These Ice Cellars Fed Arctic People for Generations. Now They're Melting.
These Ice Cellars Fed Arctic People for Generations. Now They're Melting. Native people in Alaska and Russia store their whale meat and other traditional foods in permafrost. But their underground freezers are thawing, causing food problems. Building an underground ice cellar to store bowhead whale and other meat in Barrow, Alaska, is no small task. Even in the summertime, permafrost is hard as a rock a foot or so below the surface.

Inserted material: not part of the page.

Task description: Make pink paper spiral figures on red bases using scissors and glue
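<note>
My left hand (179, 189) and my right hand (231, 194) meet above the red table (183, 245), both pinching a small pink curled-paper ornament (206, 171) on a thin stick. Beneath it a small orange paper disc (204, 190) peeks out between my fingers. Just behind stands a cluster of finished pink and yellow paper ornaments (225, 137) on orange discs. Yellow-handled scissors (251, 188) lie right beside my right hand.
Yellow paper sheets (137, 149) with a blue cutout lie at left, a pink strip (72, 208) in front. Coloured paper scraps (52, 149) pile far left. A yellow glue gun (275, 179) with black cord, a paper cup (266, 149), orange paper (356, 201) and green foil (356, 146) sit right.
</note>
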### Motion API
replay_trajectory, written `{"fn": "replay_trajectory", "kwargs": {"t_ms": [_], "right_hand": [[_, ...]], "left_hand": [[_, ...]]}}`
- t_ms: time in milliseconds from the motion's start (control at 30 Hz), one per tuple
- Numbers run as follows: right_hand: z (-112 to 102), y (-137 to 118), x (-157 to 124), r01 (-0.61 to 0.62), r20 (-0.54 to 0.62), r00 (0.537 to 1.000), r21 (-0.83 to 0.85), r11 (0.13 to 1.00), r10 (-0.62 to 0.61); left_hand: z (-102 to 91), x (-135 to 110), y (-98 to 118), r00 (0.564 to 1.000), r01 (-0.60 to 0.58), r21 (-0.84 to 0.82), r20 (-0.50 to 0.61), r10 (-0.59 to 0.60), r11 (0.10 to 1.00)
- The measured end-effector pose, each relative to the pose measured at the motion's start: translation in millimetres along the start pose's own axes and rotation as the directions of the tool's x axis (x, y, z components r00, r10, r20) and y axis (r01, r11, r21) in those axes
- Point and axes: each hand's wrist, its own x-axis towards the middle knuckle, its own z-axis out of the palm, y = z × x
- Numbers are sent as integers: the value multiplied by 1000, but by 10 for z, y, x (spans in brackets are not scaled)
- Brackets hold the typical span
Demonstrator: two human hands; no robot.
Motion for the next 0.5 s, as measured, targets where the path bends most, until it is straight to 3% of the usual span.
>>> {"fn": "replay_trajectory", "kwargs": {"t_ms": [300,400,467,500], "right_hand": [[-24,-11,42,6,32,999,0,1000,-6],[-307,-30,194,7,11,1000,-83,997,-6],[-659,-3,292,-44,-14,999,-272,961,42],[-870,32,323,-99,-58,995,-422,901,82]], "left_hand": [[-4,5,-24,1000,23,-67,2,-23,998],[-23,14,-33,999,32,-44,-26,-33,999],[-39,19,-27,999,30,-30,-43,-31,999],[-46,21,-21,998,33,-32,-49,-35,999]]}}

Last year Herman Ahsoak employed a jackhammer and drill to construct a cellar for the whaling crew he has captained for more than a decade. But in the spring, melting snow penetrated the hatch, and the 14-foot deep cellar “filled all the way to the top with water,” Ahsoak says.
Filling Up With Water
The Inupiat hunt for whale, walrus, seal, caribou, and fish, but yields from subsistence hunting ebb and flow unpredictably, making ice cellars, which generally sit 10 to 12 feet below the surface, critical for storing meat for lean months. Often shared by several families in a whaling crew, some cellars are accessed through small huts; plywood hatches cover others. (Read about how the warming Pacific Ocean makes for increasingly weird ocean life.)
Barrow’s main store, the AC Value Center, offers food delivered by plane for locals who run out of their meat and fish. But much of this processed food is not as healthy as their traditional foods, which are full of protein, minerals, fatty acids, and other nutrients.